[Data entries]
+++
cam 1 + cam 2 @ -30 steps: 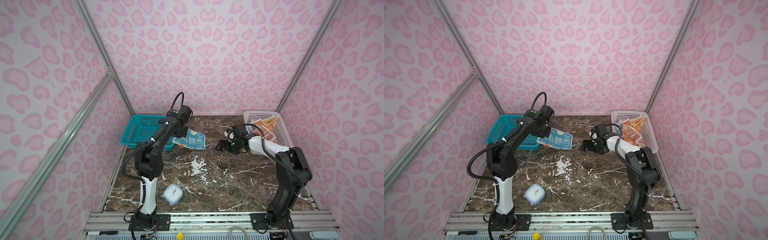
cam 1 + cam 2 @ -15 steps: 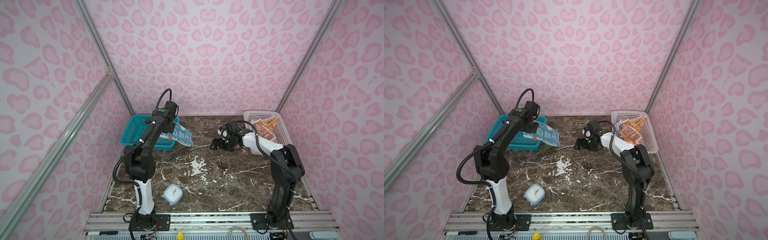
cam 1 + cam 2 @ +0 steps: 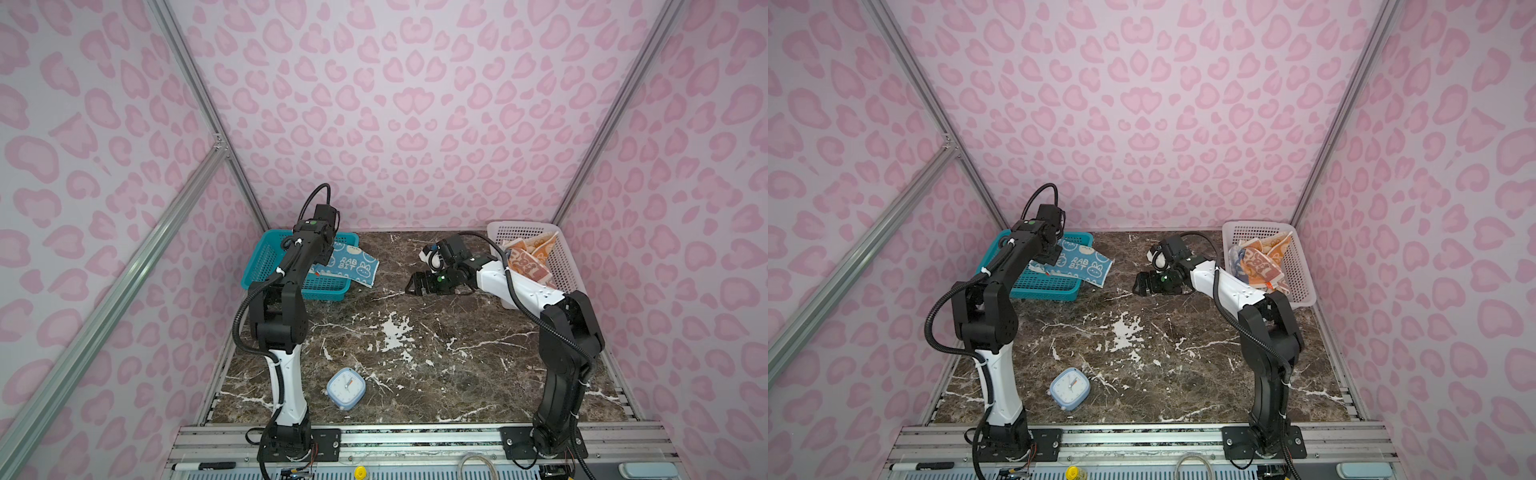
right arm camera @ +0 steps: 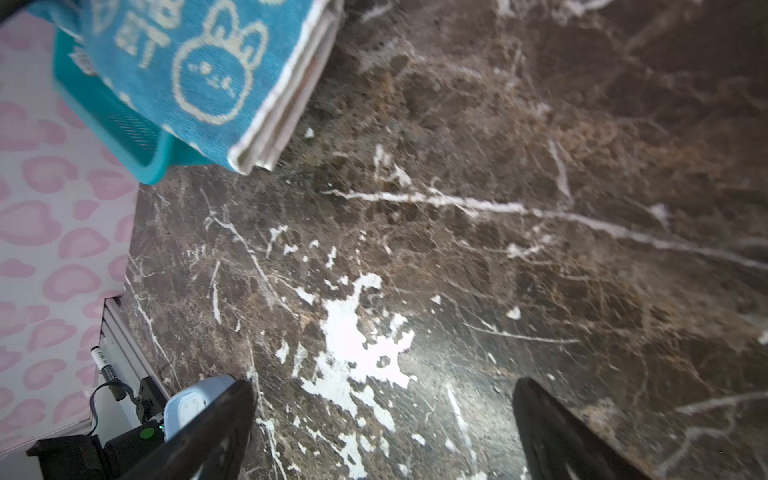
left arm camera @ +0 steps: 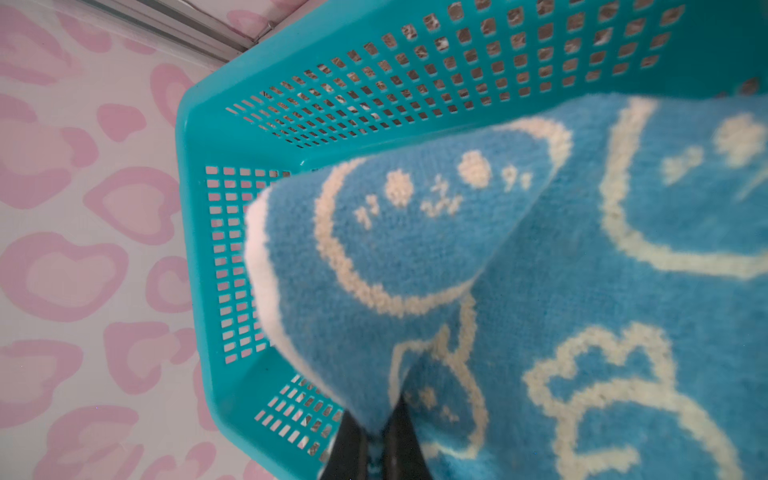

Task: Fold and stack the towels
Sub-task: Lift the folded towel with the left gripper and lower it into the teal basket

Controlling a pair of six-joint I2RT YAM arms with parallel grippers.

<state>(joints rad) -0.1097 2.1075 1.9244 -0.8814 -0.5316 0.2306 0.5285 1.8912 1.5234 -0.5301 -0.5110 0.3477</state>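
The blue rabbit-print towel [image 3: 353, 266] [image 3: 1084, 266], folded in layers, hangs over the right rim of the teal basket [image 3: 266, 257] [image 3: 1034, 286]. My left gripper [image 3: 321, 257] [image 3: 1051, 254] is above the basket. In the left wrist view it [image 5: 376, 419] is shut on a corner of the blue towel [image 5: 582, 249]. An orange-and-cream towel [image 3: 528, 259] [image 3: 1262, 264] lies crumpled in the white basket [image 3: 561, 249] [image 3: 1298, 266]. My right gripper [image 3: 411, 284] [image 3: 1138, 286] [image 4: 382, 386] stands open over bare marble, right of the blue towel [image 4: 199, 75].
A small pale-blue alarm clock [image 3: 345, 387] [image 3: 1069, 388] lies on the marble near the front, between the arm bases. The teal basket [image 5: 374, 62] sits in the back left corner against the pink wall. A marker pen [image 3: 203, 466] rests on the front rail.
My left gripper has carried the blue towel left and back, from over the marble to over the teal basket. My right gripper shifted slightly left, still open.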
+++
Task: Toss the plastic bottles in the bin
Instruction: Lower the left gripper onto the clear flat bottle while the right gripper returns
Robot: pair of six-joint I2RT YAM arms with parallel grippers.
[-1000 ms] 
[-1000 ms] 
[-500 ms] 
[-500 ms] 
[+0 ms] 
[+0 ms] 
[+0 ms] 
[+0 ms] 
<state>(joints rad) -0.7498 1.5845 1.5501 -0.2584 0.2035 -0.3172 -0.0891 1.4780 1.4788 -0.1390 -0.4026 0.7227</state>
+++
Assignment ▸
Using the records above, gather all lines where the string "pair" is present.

Response below ▸
Controlling a pair of six-joint I2RT YAM arms with parallel grippers.
Robot: pair of six-joint I2RT YAM arms with parallel grippers.

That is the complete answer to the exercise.